▶ **ASSIGNED TASK**
Write all of the lines below out again, exactly as they stand.
(GIVEN INFORMATION)
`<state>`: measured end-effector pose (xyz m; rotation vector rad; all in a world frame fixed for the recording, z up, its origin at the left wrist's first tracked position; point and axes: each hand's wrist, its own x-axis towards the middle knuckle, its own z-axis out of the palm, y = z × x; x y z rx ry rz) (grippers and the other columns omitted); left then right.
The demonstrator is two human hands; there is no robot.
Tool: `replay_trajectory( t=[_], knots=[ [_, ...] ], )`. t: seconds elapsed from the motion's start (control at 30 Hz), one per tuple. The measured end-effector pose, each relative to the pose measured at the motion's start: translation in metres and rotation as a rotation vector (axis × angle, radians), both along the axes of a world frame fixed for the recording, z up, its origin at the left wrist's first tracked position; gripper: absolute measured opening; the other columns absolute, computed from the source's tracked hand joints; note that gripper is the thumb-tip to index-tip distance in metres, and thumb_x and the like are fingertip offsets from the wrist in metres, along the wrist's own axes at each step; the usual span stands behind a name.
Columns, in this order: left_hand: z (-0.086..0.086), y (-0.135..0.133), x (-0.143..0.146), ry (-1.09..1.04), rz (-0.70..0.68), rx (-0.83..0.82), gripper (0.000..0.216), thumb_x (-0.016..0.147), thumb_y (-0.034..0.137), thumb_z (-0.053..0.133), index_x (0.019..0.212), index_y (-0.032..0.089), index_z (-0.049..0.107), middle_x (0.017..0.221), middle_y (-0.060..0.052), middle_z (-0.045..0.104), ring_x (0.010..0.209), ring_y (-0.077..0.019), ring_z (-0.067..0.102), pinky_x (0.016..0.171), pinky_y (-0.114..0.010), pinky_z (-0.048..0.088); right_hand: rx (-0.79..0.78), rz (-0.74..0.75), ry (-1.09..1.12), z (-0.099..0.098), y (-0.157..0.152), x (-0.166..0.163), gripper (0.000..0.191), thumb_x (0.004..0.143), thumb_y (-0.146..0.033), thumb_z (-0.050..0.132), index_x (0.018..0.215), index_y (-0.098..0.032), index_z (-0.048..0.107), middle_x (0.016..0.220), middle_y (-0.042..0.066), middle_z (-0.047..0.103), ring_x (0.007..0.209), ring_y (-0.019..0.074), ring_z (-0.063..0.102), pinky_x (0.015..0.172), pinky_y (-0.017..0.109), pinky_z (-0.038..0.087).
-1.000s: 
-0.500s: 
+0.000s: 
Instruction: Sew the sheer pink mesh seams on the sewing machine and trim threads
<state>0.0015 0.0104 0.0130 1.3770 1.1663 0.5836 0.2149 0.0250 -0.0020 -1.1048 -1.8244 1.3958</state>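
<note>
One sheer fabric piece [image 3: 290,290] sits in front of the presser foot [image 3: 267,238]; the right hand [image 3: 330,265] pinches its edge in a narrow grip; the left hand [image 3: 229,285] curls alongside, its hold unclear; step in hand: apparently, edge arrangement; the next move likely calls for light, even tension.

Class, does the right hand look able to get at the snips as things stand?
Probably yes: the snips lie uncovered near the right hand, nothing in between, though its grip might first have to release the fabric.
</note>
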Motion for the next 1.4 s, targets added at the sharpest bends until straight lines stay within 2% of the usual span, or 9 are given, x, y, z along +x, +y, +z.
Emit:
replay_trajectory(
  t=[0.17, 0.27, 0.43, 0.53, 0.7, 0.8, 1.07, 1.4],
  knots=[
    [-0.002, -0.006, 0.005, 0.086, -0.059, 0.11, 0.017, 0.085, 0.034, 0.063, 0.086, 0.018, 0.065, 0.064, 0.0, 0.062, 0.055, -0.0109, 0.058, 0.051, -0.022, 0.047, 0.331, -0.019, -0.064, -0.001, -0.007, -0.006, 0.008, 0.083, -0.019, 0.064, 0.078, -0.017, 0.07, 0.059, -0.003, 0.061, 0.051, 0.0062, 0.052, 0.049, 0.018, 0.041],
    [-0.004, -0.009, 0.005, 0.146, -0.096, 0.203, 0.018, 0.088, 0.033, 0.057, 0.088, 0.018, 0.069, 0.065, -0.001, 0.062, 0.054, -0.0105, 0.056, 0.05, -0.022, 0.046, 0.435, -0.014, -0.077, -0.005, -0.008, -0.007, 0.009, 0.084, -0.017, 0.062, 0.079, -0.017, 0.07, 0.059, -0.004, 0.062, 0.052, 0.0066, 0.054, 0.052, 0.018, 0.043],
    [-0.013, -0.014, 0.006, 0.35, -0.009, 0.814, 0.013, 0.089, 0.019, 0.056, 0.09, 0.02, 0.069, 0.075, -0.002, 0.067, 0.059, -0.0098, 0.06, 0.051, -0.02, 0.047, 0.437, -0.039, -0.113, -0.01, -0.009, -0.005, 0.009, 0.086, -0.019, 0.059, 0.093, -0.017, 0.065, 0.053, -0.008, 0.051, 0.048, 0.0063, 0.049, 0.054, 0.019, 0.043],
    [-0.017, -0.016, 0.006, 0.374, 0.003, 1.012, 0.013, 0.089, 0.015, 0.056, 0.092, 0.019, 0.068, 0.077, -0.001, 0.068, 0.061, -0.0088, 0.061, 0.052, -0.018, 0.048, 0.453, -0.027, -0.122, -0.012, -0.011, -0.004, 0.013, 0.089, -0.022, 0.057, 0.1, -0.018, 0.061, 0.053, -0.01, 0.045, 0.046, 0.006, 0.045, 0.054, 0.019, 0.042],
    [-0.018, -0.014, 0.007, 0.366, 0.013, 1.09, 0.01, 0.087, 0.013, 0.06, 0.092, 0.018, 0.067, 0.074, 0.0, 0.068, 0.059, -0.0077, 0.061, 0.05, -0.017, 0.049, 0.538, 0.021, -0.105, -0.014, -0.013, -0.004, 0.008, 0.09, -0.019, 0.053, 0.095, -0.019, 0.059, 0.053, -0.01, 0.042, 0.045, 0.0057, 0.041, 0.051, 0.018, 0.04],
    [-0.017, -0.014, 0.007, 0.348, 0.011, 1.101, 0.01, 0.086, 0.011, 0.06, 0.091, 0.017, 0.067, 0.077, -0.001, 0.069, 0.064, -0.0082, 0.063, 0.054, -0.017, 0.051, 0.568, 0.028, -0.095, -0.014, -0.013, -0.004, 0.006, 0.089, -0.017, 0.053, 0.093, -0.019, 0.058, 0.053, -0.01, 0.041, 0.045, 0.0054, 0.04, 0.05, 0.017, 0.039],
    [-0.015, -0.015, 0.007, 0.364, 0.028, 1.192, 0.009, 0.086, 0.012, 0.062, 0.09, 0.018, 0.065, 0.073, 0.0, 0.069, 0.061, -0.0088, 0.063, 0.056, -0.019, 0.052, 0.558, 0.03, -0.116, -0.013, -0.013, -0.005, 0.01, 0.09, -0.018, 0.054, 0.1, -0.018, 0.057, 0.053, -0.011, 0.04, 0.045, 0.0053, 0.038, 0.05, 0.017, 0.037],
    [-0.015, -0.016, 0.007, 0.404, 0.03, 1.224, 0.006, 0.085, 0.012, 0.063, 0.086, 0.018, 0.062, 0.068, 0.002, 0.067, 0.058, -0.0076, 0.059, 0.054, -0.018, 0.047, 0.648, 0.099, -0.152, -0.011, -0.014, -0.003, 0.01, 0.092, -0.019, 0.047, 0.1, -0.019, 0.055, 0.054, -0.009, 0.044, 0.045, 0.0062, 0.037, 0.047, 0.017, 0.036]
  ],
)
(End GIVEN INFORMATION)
▶ **RESULT FOR THIS TASK**
`<state>`: measured end-effector pose (xyz m; rotation vector rad; all in a world frame fixed for the recording, z up, its origin at the left wrist's first tracked position; point and axes: each hand's wrist, its own x-axis towards the middle knuckle, its own z-axis out of the palm, y = z × x; x y z rx ry rz) (grippers and the other columns omitted); left then right.
The demonstrator is two human hands; there is no robot.
Tool: `replay_trajectory( t=[_], knots=[ [_, ...] ], )`. t: seconds elapsed from the motion's start (control at 30 Hz), one per tuple. The measured end-effector pose, each relative to the pose measured at the motion's start: translation in metres and rotation as a rotation vector (axis × angle, radians), both along the axes of a world frame fixed for the recording, z up, its origin at the left wrist's first tracked position; gripper: absolute measured opening; the other columns absolute, computed from the source's tracked hand joints; note that gripper is the thumb-tip to index-tip distance in metres, and thumb_x and the like are fingertip offsets from the wrist in metres, along the wrist's own axes at each step; the usual span stands behind a name.
Columns, in this order: left_hand: z (-0.086..0.086), y (-0.135..0.133), x (-0.143..0.146), ry (-1.09..1.04), rz (-0.70..0.68), rx (-0.83..0.82), gripper (0.000..0.216), thumb_x (-0.016..0.147), thumb_y (-0.034..0.137), thumb_z (-0.053..0.133), index_x (0.019..0.212), index_y (-0.032..0.089), index_z (-0.049..0.107), middle_x (0.017..0.221), middle_y (-0.060..0.052), middle_z (-0.045..0.104), ring_x (0.010..0.209), ring_y (-0.077..0.019), ring_z (-0.067..0.102), pinky_x (0.016..0.171), pinky_y (-0.114..0.010), pinky_z (-0.048..0.088); right_hand: rx (-0.79..0.78), rz (-0.74..0.75), ry (-1.09..1.12), z (-0.099..0.098), y (-0.157..0.152), x (-0.166..0.163), gripper (0.000..0.191), thumb_x (0.004..0.143), thumb_y (-0.146..0.033), thumb_z (-0.050..0.132), index_x (0.018..0.215), index_y (-0.098..0.032), index_z (-0.048..0.107), middle_x (0.016..0.220), middle_y (-0.042..0.066), middle_z (-0.047..0.103), ring_x (0.007..0.209), ring_y (-0.019..0.074), ring_z (-0.063..0.102), pinky_x (0.015..0.172), pinky_y (-0.017..0.109), pinky_z (-0.038..0.087).
-1.000s: 
-0.500s: 
+0.000s: 
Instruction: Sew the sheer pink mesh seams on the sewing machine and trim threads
<state>0.0015 0.0104 0.0130 1.3770 1.1663 0.5836 0.2149 0.0250 -0.0020 -1.1048 -1.8244 1.3958</state>
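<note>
One sheer fabric piece [image 3: 290,290] sits in front of the presser foot [image 3: 267,238]; the right hand [image 3: 330,265] pinches its edge in a narrow grip; the left hand [image 3: 229,285] curls alongside, its hold unclear; step in hand: apparently, edge arrangement; the next move likely calls for light, even tension.

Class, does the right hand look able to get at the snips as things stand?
Probably yes: the snips lie uncovered near the right hand, nothing in between, though its grip might first have to release the fabric.
</note>
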Motion for the next 1.4 s, targets added at the sharpest bends until straight lines stay within 2% of the usual span, or 9 are given, x, y, z along +x, +y, +z.
Emit:
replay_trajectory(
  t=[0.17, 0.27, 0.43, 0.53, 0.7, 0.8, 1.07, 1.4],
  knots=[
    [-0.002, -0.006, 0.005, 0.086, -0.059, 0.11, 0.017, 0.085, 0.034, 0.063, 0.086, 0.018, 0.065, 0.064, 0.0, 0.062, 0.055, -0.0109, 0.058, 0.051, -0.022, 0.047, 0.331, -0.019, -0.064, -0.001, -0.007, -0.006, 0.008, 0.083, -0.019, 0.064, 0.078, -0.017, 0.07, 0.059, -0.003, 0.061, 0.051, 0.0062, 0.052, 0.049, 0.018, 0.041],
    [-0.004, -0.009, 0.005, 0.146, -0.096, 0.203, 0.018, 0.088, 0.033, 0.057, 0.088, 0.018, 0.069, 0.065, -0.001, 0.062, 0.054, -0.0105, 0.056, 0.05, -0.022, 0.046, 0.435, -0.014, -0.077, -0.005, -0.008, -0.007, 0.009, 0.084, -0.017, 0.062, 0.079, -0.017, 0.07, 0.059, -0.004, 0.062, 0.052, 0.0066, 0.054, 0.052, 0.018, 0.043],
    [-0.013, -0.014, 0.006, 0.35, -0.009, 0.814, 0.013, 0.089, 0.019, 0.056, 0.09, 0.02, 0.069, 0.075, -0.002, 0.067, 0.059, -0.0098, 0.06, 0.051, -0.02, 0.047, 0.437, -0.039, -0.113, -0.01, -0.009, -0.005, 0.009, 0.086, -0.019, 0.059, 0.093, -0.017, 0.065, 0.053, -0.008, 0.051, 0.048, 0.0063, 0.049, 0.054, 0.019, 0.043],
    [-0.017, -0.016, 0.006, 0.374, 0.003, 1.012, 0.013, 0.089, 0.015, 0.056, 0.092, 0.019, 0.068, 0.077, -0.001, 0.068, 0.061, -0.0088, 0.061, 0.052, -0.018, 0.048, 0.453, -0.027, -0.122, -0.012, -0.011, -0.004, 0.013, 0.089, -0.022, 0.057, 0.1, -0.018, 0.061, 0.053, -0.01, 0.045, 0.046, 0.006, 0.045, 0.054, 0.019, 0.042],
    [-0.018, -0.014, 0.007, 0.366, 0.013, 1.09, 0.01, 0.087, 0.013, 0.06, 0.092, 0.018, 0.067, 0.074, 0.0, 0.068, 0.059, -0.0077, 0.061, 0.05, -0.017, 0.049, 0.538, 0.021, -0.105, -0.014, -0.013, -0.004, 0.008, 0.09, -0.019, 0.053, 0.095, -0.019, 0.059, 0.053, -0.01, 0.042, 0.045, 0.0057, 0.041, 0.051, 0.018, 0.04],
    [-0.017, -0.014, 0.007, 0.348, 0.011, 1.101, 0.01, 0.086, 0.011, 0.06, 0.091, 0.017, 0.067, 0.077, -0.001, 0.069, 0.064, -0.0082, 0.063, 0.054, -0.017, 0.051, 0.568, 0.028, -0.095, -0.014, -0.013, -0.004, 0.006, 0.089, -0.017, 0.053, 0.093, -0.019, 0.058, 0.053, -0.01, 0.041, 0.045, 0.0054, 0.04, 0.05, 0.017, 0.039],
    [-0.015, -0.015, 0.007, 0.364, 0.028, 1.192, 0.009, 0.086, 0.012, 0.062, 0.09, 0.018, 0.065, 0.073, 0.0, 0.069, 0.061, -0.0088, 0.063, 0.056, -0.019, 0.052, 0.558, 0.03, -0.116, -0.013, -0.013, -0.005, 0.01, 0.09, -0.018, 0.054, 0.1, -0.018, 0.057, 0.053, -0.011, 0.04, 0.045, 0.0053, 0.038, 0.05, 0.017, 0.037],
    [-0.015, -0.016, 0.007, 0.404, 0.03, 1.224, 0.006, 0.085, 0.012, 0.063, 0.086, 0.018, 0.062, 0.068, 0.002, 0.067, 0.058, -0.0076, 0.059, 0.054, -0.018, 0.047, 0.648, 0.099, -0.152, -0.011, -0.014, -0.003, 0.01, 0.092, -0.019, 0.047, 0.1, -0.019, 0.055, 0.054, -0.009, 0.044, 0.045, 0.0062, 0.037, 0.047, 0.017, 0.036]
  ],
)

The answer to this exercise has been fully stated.